I was looking for a C function that reads lines of arbitrary length from a file. I didn't find anything absolutely portable and safe from buffer overflows, so I tried writing my own.
- Does it look like I made any memory management mistakes?
- Does it make sense to have this function return
NULL
everywhere that it does? - Have I made any other mistakes?
char *getaline (FILE *file)
{
size_t buffsize = 120; /* The minimum size for a line buffer */
size_t this_char = 0;
if (file == NULL) {
return NULL;
}
char *line = (char *) malloc(buffsize);
char **linebuff = &line;
if (*linebuff == NULL) {
return NULL;
}
char c = getc (file);
if (c == EOF) {
return NULL;
}
while (1) {
if (this_char + 1 >= buffsize) {
buffsize = 2 * buffsize;
char *next_linebuff;
next_linebuff = (char *) realloc (*linebuff, buffsize);
if (next_linebuff == NULL) {
return NULL;
}
*linebuff = next_linebuff;
}
(*linebuff)[this_char] = c;
this_char++;
if (c == '\n' || c == EOF) {
break;
}
c = getc (file);
}
(*linebuff)[this_char] = '0円';
line = *linebuff;
return line;
}
int main (int argc, const char *argv[]) {
FILE *file = fopen(argv[1], "r");
char *line = "";
while ((line = getaline(file)) != NULL) {
printf("%s", line);
}
return 0;
}
-
1\$\begingroup\$ Might write a full response later if someone else hasn't already, but the first thing that jumps at me is that there are two possibilities for memory leaks in the function. \$\endgroup\$Corbin– Corbin2012年10月31日 02:58:01 +00:00Commented Oct 31, 2012 at 2:58
-
\$\begingroup\$ Also, have you considered just using fgets? Even if you don't use it directly, your function could be built on it. \$\endgroup\$Corbin– Corbin2012年10月31日 04:50:59 +00:00Commented Oct 31, 2012 at 4:50
4 Answers 4
As for existing solutions, check out readline
. It's a pretty common library on *nix and even has a Windows port.
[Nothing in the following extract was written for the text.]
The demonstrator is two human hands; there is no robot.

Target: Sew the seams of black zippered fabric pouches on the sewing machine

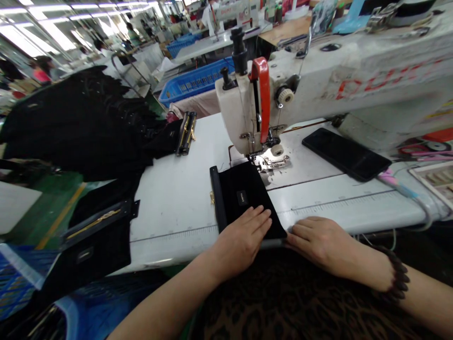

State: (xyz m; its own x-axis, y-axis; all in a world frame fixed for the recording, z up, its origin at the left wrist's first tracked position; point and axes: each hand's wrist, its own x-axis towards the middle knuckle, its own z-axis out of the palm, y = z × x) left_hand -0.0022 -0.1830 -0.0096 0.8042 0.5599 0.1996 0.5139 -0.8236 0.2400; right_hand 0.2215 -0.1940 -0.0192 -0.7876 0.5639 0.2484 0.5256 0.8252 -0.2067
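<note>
A black fabric panel [231, 182] with a small label patch [242, 197] lies on the white sewing table. Its far corner is at the presser foot of the sewing machine [240, 113]. Along its left side runs a dark strip [217, 198] with a gold zipper pull. My left hand [246, 236] rests flat on the panel, fingers stretched out below the label. At the panel's near right corner, my right hand [314, 241] has its fingers bent together and pinches the edge. The needle area is lit; the stitching itself is too small to make out.
A black phone [347, 153] lies right of the needle. Several zipper strips [186, 133] sit at the table's back left. Piled black pieces [71, 118] hang to the left, above blue baskets [95, 307]. Another blue basket [198, 82] stands behind the table.
</note>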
As for a critique of what you posted:
char *line = (char *) malloc(buffsize);
Don't bother casting a void*
to another pointer type. This is a C++ thing. In C you don't have to do it, the conversion can be done implicitly.
char c = getc (file);
This is a common portability pitfall. A char
cannot represent the full range of characters and also EOF
. Depending on the environment you may not be able to distinguish between EOF
and byte 255, or you may not be able to detect EOF
at all. Store the result of getc
in an int
, because that's what it returns.
char *line = (char *) malloc(buffsize);
// (snip)
char c = getc (file);
if (c == EOF) {
return NULL;
}
If you hit that return
you will leak the allocation of line
.
Now, you could introduce a free
inside the if
block... But many C programmers (myself included) prefer to avoid early return
statements, because what happens is you end up with repetitive "free all the buffers" cleanup blocks. Instead of doing an early return
, I like to let the scope own the allocation, meaning I insert the free
whenever something like line
goes out of scope, having the same cleanup block run in a success or failure case. (This sort of imitates C++'s RAII pattern, but with C and more manual.)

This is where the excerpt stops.